My point of view is that Steinitz has done most for chess developing positional chess. That is why I consider him best. I think that Kasparov is currently the most brilliant player ever, but that does not imply automatically that he is the best chess player ever and Karpov the strongest (120 tournaments won), yet not the best either imho.

Andre_Harding

Is this a serious question?? It has to be Kasparov.

I think of greatness in terms of looking at players in the context of their era.

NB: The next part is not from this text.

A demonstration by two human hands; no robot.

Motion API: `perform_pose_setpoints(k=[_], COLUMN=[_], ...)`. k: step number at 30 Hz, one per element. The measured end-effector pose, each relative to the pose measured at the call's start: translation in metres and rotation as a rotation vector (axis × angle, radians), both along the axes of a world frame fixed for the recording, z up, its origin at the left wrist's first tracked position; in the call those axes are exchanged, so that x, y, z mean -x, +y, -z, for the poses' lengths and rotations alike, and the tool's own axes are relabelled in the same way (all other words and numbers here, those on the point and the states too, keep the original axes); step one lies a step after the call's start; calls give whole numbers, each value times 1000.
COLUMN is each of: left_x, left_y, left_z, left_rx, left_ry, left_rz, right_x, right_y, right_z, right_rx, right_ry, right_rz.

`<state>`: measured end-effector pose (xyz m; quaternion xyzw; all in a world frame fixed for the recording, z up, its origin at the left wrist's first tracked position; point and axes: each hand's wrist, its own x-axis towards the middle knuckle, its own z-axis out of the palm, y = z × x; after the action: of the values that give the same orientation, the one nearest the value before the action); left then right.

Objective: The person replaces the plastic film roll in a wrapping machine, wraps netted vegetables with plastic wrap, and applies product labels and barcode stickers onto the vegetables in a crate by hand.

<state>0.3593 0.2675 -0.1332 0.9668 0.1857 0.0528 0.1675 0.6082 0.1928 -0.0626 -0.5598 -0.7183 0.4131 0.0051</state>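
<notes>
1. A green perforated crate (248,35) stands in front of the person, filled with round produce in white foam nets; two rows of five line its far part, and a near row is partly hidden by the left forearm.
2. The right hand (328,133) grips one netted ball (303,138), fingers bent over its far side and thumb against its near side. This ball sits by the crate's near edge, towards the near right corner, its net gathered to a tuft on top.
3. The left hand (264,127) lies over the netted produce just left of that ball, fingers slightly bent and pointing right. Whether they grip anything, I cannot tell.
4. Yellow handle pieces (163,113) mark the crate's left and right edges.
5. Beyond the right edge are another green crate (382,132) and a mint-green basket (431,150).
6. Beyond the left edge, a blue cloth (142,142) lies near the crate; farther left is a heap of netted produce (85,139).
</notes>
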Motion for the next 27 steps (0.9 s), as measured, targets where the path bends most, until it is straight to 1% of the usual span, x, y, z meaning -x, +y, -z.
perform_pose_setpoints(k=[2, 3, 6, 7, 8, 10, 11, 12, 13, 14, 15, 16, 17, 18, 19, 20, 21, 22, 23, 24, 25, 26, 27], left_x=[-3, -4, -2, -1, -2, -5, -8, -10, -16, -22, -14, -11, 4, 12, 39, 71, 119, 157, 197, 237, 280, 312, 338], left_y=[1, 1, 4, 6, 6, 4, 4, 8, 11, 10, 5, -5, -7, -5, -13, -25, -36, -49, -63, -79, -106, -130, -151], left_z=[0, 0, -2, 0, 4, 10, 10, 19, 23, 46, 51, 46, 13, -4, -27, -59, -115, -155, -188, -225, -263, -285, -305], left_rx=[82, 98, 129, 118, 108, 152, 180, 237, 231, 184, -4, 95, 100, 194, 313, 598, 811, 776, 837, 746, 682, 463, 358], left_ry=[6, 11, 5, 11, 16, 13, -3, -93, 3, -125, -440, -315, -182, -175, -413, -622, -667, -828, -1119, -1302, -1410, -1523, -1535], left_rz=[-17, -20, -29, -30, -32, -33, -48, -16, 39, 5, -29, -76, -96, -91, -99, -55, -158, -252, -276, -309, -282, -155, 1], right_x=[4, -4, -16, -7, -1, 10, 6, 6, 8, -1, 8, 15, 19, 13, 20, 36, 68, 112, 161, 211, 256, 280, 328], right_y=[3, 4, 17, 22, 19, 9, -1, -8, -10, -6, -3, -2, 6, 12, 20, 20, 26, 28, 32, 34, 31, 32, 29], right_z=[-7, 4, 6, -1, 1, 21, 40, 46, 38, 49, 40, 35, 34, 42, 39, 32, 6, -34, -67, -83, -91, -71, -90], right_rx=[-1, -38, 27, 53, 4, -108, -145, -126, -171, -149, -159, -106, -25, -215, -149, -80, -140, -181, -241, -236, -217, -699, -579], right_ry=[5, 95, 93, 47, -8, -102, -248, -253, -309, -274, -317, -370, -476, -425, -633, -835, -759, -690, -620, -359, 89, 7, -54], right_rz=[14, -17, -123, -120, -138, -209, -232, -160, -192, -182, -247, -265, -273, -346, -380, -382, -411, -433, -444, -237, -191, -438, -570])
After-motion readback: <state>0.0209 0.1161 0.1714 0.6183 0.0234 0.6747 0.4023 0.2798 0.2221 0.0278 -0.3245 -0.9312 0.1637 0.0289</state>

To me, achievements (not potential) trump all. That's why I consider Fischer to be way overrated in terms of such lists. He should be in the Top 10, but probably not the Top 5 in my opinion.

 

sapientdust

I think it should be decided on the basis of who was the best swimmer. Fischer has gotta take it. I don't remember seeing any photos of other chess players under water. Tetsuo, do you have my back?

fabelhaft
sapientdust wrote:

I think it should be decided on the basis of who was the best swimmer. Fischer has gotta take it. I don't remember seeing any photos of other chess players under water. Tetsuo, do you have my back?

 

I'm not convinced that photo says anything about Fischer's swimming capacity, and anyway he was just under water 1970-72.

fabelhaft

We should go more by the opinions of GM's, and Nigel Short said:

"Anybody who has seen Garry Kasparov by the swimming pool will know he is extremely hairy"

http://articles.baltimoresun.com/1993-09-03/news/1993246095_1_garry-kasparov-chess-championship-times-chess

This can only be taken as an admission that seeing him by the swimming pool was something quite common, so he should have been swimming a lot.